In fashioning their live, interactive, online magic show, “The Conjurors’ Club,” creators Vinny DePonto and Geoff Kanick wanted to foster the up-close intimacy and tactile connectivity of pre-pandemic, in-person theater. Moreover, while the magicians in the show may be performing across the digital divide, they’re not relying on special effects or techno wizardry to bring their illusions to life.
“Our approach with this was to say, ‘How can we make the most analog digital show possible?’ ” Kanick says. “Because we’re not using trick photography, green screens, or any of those digital tools. It’s all staged as if you were to be seated across the table from these magicians.”

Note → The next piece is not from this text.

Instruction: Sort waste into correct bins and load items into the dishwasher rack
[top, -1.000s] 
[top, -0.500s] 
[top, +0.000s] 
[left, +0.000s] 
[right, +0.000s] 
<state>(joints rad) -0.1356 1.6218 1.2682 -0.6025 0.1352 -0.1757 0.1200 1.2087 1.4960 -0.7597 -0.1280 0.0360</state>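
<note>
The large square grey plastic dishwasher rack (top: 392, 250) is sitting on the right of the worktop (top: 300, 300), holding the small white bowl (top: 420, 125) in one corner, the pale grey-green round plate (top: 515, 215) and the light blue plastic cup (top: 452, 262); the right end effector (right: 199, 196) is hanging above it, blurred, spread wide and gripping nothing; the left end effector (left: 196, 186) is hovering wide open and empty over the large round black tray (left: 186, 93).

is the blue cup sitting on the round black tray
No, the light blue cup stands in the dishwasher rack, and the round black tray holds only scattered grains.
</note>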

Presented by the American Repertory Theater, “The Conjurors’ Club” features two resident magicians and a rotating roster of guest illusionists performing tricks ranging from mind-reading and sleight-of-hand to coin and card tricks. The production runs for 27 performances, Friday through April 10. The resident performers are Ran’D Shine, a renowned magician who’s appeared on “Penn and Teller: Fool Us” and in several documentaries, and Jeanette Andrews, a Chicago-based sensory illusionist whose work “takes advantage of loopholes in our perception” and mixes magic, science, modern art, and optical illusion.
Leaning into the power of the tactile, each audience member will receive a “secret package,” delivered to their home, for use during and after the show. “Touch is certainly something that we’re really missing in this time of social distancing,” Kanick says. “So we think it’s a wonderful gesture for the audience to be able to handle physical objects and have magic happen in their home.”

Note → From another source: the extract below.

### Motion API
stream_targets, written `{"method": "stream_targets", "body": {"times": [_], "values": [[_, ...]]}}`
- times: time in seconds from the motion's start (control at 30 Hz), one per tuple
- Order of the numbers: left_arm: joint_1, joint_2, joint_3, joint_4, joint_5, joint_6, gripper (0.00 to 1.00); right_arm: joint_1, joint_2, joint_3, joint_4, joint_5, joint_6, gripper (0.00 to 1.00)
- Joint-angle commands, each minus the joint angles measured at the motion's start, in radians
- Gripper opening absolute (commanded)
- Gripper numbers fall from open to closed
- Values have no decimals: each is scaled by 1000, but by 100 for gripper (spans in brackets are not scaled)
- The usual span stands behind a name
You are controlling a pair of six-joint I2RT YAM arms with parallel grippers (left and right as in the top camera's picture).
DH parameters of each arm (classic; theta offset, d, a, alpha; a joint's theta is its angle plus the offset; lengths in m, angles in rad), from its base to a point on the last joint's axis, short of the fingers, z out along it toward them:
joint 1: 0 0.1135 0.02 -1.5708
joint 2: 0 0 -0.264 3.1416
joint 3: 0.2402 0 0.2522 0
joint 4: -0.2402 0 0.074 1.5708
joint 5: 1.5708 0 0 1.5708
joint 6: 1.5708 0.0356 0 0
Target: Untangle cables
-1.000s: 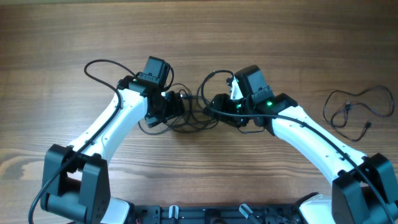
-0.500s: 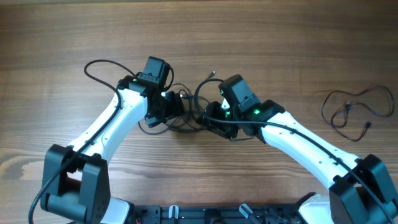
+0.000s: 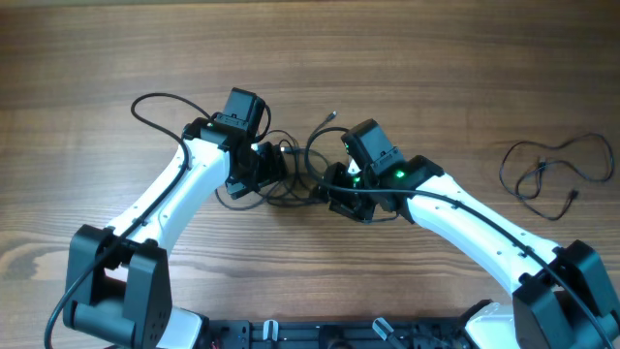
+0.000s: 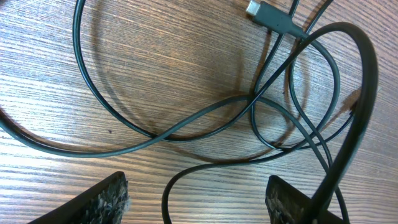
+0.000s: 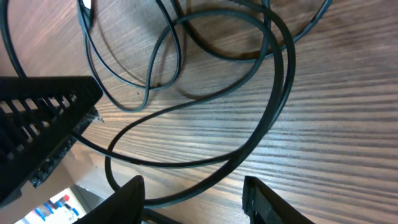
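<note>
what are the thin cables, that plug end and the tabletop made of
Cables: likely rubber or soft plastic sheathing, dark and matte, bending into loose loops. Plug end: dark moulded plastic body with a silvery tip, probably metal. Tabletop: wood or wood-look laminate, brown grain lines, low sheen; cannot tell which.

A wooden table (image 3: 436, 58) fills every view, mid-brown, its grain running left to right in the overhead view with darker streaks. The light is soft and even; shadows on the wood are faint and blurred.
</note>
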Motion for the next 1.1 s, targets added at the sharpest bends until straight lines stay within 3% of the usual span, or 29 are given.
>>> {"method": "stream_targets", "body": {"times": [0.0, 0.47, 0.7, 0.77, 0.83, 1.0, 1.07], "values": [[-2, 4, 3, -2, -6, -2, 73, 5, 13, -5, 18, 85, 2, 56], [-2, 4, 3, -2, -6, -2, 73, 5, 37, -5, 22, 160, 11, 56], [-2, 4, 3, -2, -6, -2, 73, 6, 81, -5, 97, 48, 32, 55], [-2, 4, 3, -3, -6, -2, 73, 6, 81, -5, 105, 50, 32, 40], [-2, 4, 3, -6, -6, -2, 73, 6, 81, -5, 105, 62, 25, 36], [-2, 4, 3, -9, -6, 2, 72, 6, 80, -5, 102, 95, -26, 15], [-2, 4, 3, -9, -10, 2, 63, 6, 80, -5, 104, 104, -37, 13]]}}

“The Conjurors’ Club” is set inside a fictional century-old secret magic society where illusionists from all over the world are invited to “hone their craft” and have access to the “extensive archives that contain all the secrets of the Conjurors,” says Kanick. For the first time in its history, the club is “opening up the doors and inviting audiences to become honorary members.”
At the beginning of the night, a host will welcome the 40 to 45 online attendees via Zoom and perform some magic. The audience will then be split into separate breakout rooms, with three different illusionists rotating through. “When you go to these virtual shows, often you’re just another face in the crowd and you kind of get lost amongst hundreds of people,” DePonto says. “We have a unique opportunity to use these breakout rooms to make it more intimate.”
The piece was first developed in 2017 as a live, in-person show in New York City. DePonto says their original goal was to create “a 360-degree experience of magic to immerse you in the world of the magician.” Viewers were invited to “explore the different spaces a magician inhabits,” which included a library, a secret space underneath the stage, and an elevator.
That idea, DePonto says, lingered into this project as well. “Audiences can see inside a magician’s space, and the magician can see the audience in their natural habitats,” he says. “That expands the gamut of what’s possible because the magician has a unique window into your world.”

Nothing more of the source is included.